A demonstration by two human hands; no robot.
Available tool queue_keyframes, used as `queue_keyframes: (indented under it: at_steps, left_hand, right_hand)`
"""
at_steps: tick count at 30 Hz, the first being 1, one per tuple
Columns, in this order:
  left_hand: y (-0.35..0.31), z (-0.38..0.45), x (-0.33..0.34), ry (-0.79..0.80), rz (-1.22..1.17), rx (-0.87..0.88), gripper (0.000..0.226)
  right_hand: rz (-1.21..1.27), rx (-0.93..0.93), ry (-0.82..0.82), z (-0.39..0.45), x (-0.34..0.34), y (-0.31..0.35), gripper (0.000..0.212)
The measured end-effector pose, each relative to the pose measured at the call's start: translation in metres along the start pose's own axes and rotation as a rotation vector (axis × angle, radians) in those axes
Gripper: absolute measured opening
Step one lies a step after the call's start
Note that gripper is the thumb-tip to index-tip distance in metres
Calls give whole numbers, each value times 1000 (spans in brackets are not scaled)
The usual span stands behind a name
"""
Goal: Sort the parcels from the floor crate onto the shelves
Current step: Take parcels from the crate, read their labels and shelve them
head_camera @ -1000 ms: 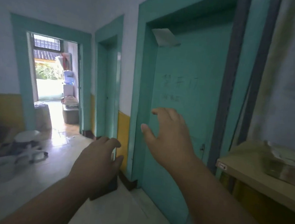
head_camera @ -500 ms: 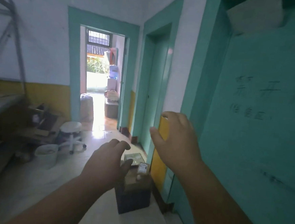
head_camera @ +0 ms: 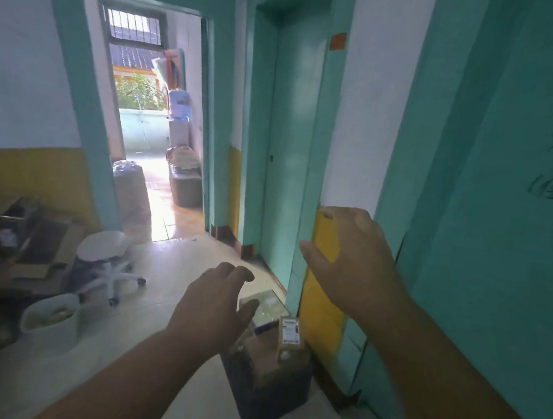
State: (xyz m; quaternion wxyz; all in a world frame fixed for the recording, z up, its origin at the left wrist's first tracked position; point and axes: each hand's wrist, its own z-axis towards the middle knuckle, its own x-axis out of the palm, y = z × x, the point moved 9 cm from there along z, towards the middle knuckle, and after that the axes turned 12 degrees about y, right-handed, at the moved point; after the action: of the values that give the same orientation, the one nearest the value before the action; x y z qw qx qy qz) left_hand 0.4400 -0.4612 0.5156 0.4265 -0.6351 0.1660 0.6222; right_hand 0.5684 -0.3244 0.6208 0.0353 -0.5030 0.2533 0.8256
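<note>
**Me:** Crate [head_camera: 267,387] sits on the floor near my feet, hard against the yellow strip of wall [head_camera: 321,312] by the teal doorframe. Brown parcels [head_camera: 273,354] are piled above its rim, and a small labelled box [head_camera: 289,331] stands on top.

**Helper:** Are you holding anything?

**Me:** No. My left hand [head_camera: 214,307] is loose, fingers relaxed, reaching out above the pile. My right hand [head_camera: 353,265] is raised higher and further right, spread, with nothing in it.

**Helper:** What worries you?

**Me:** That little box looks perched. If I grab a lower parcel first, I'd guess it tips off onto the tiles. The pale parcel [head_camera: 266,304] on the far side lies flat and might slide as well.

**Helper:** Anything around you?

**Me:** A white stool [head_camera: 106,258] and a white bucket [head_camera: 51,320] stand to the left, well apart from the crate. Turning with an armful, I could clip them. I can't see the shelves from here.
</note>
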Motion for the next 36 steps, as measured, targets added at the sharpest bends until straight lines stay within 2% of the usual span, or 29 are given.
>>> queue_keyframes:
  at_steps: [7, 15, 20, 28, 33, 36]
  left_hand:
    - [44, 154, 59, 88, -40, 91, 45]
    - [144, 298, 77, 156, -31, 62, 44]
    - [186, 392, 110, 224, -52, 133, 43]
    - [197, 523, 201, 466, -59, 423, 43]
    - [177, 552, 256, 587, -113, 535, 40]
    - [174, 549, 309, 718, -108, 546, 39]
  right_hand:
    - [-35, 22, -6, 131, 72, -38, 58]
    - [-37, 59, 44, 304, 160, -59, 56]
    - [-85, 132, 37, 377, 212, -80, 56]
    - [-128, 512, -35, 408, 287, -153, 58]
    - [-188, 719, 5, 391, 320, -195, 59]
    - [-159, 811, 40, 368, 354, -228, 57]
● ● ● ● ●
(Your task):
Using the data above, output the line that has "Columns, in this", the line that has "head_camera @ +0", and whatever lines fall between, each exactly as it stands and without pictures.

(Answer below):
Columns, in this order:
  left_hand: y (-0.35..0.31), z (-0.38..0.45), x (-0.33..0.34), ry (-0.79..0.80), rz (-1.22..1.17), rx (-0.87..0.88), gripper (0.000..0.226)
  right_hand: rz (-1.21..1.27), rx (-0.93..0.93), ry (-0.82..0.82), z (-0.39..0.45), x (-0.34..0.34), y (-0.31..0.35), gripper (0.000..0.212)
The measured end-effector pose, each relative to the pose measured at the call's start: translation in metres along the start pose's own axes and rotation as a rotation vector (axis × angle, radians) in those axes
Gripper: absolute measured opening
Step one lies a step after the call's start
Note that gripper is the thumb-tip to index-tip distance in metres
Calls give whole numbers, each value times 1000 (spans in brackets are not scaled)
The usual span stands behind a name
"""
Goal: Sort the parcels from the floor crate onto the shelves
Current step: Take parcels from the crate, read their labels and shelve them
head_camera @ -1000 ms: 
head_camera @ -500 ms: 
head_camera @ +0 ms: 

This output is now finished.